Awalnya sih saya biasa saja menanggapi kenaikan harga tiket pesawat. Tapi karena semakin sering terbang, jadi terasa juga dompet. Penerbangan Jakarta – Surabaya yang biasanya Rp600-700 ribu, sudah menjadi Rp1,3 juta. Tapi mau bagaimana lagi, pilihannya hanya ada dua: naik pesawat atau tidak. Perjalanan darat yang bisa memakan waktu belasan jam sudah bukan opsi lagi.
Pertanyaannya, mengapa harga tiket pesawat mahal?
Kalau melihat alasan yang selalu keluar dari jubir maskapai, persoalan selalu berujung di avtur atau bahan bakar pesawat yang mahal. Avtur sendiri sudah memakan biaya 35-40 persen ongkos produksi pesawat sekali terbang. Dan itu tentu dibebankan pada penumpang.
Dengan biaya tiket sebelum naik, pihak maskapai selalu mengeluh bahwa perusahaan mereka berdarah-darah, dalam artian mereka selama ini masih mensubsidi dan belum mendapat keuntungan apapun. Jika ini diteruskan, kata mereka, maskapai bisa bangkrut.

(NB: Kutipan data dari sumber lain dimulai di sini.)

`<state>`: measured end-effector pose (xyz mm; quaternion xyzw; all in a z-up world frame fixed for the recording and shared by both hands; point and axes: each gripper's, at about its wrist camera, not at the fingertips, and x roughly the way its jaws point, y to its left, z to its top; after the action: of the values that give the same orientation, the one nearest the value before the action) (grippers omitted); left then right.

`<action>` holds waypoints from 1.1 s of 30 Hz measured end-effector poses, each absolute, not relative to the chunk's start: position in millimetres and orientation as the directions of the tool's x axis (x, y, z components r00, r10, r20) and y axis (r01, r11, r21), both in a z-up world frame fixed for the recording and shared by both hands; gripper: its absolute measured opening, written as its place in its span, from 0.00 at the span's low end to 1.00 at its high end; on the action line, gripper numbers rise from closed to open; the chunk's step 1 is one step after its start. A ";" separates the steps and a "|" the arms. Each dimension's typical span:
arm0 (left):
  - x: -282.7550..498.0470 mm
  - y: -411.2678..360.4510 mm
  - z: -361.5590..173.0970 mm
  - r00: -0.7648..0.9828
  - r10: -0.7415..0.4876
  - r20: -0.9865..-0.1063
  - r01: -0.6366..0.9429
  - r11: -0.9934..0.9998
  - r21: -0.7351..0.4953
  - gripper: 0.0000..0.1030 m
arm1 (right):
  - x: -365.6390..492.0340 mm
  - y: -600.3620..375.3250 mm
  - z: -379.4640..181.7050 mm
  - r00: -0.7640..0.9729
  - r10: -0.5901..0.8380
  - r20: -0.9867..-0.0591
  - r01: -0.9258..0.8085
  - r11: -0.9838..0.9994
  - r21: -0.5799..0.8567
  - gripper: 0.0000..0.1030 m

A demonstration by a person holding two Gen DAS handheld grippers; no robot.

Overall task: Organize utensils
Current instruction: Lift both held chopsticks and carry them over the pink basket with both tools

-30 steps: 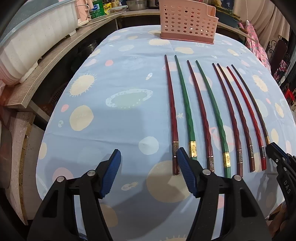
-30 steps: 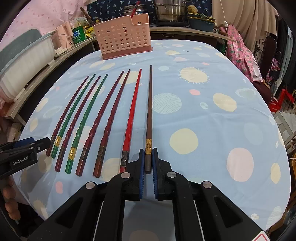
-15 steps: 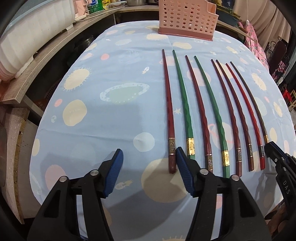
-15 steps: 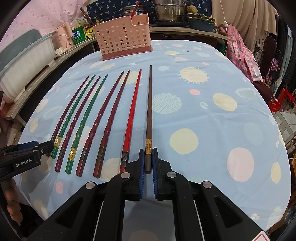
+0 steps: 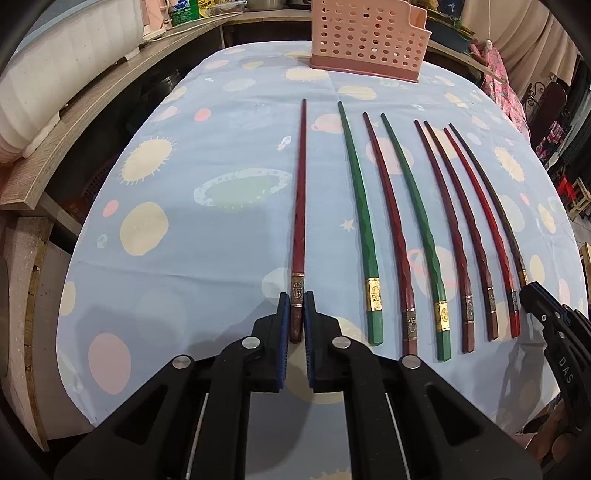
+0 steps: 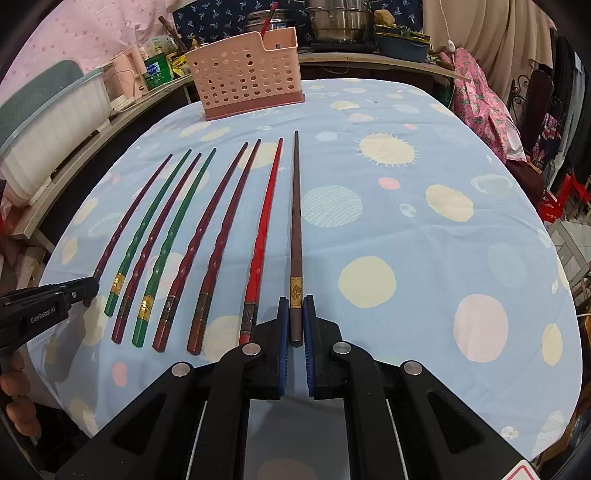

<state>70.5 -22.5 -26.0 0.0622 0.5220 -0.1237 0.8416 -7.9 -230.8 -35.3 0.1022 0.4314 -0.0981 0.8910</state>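
Observation:
Several long chopsticks lie side by side on a blue tablecloth (image 5: pixel 229 236). In the left wrist view my left gripper (image 5: pixel 295 297) is shut on the thick end of the leftmost dark red chopstick (image 5: pixel 298 206). Two green chopsticks (image 5: pixel 360 206) and other red ones lie to its right. In the right wrist view my right gripper (image 6: pixel 296 299) is shut on the end of the rightmost dark brown chopstick (image 6: pixel 296 206), with a bright red chopstick (image 6: pixel 264 229) beside it. A pink perforated utensil basket (image 6: pixel 243 74) stands at the table's far side.
A wooden shelf (image 5: pixel 74 122) with a white ribbed tub (image 5: pixel 55 62) runs along the left. Pots and bottles stand on the counter behind the basket (image 6: pixel 340 22). Pink patterned cloth (image 6: pixel 487 107) hangs at the right. The tablecloth's right half (image 6: pixel 443 229) bears no chopsticks.
My left gripper has gone from open to shut around the end of the leftmost dark red chopstick. The right gripper keeps its hold on the dark brown chopstick and has not moved.

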 end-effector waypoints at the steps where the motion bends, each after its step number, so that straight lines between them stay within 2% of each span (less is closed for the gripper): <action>1: 70.9 -21.8 -25.0 0.424 -0.144 -0.894 0.271 0.962 -0.027 0.07 | -8.0 -231.6 -32.9 0.612 -0.088 -0.786 0.263 0.960 0.097 0.07; 11: 80.7 -10.7 15.8 0.489 -0.172 -0.855 0.245 0.968 -0.055 0.07 | -3.0 -249.4 18.0 0.686 -0.109 -0.719 0.275 0.954 0.117 0.07; 24: 122.5 -6.3 107.4 0.649 -0.226 -0.727 0.217 0.970 -0.108 0.07 | 31.5 -289.6 113.5 0.819 -0.154 -0.553 0.284 0.946 0.158 0.07; 33: 168.1 -19.3 151.1 0.708 -0.246 -0.662 0.220 0.968 -0.125 0.07 | 73.4 -304.0 144.7 0.850 -0.175 -0.497 0.291 0.942 0.166 0.07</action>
<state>168.1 -19.3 151.1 -0.0182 0.3610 -0.1259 0.9238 73.4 -304.0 144.7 0.1183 0.2451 -0.1222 0.9545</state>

Tapi ada yang tidak dijelaskan ke publik, bahwa ternyata dalam beberapa waktu ini, maskapai penerbangan di Indonesia hanya dikuasai dua raksasa penerbangan saja. Yaitu grup Garuda dan grup Lion.
Kedua grup besar ini membentuk kerjasama dalam penentuan harga tiket. Dalam ilmu ekonomi, ini disebut duopoli. Mereka menguasai pasar dan menentukan pasar.
Sebenarnya ada satu pihak luar yang awalnya ikut serta dalam perang harga tiket, yaitu AirAsia. Tapi hebatnya, kedua maskapai dalam negeri ini sepakat “menendang” AirAsia dalam kancah bisnis penerbangan di Indonesia.
Caranya? Dengan menekan situs penjualan tiket terbesar se-Asia Tenggara seperti Traveloka untuk tidak menjual tiket Air Asia. Itulah kenapa kemarin-kemarin ada rebut-ribut antara AirAsia dan Traveloka, karena AirAsia menuntut hilangnya penjualan tiket mereka dari Traveloka. Dan akhirnya AirAsia cabut dari Traveloka dan mulai menjual tiket dari situs mereka sendiri.
Dengan hengkangnya AirAsia dari Traveloka, otomatis penjualan tiket dikuasai oleh grup Garuda dan Lion. Mereka lalu bersepakat menaikkan harga tiket demi keuntungan mereka. Kesepakatan bersama untuk menguasai pasar inilah yang disebut duopoli, dengan menghilangkan kompetisi di antara mereka dan kompetitor lainnya.
Lalu di mana peran pemerintah?
Pemerintah dalam posisi ini hanya bersifat sebagai pemberi regulasi. Mereka hanya bisa menentukan harga batas atas dan batas bawah tiket tanpa bisa mencampuri berapa harga tiket yang harus dibebankan pada konsumen.
“… Konsep duopoli dan monopoli ini memang kejam, karena menghilangkan sifat kompetisi, semua ditentukan oleh pemain besar.”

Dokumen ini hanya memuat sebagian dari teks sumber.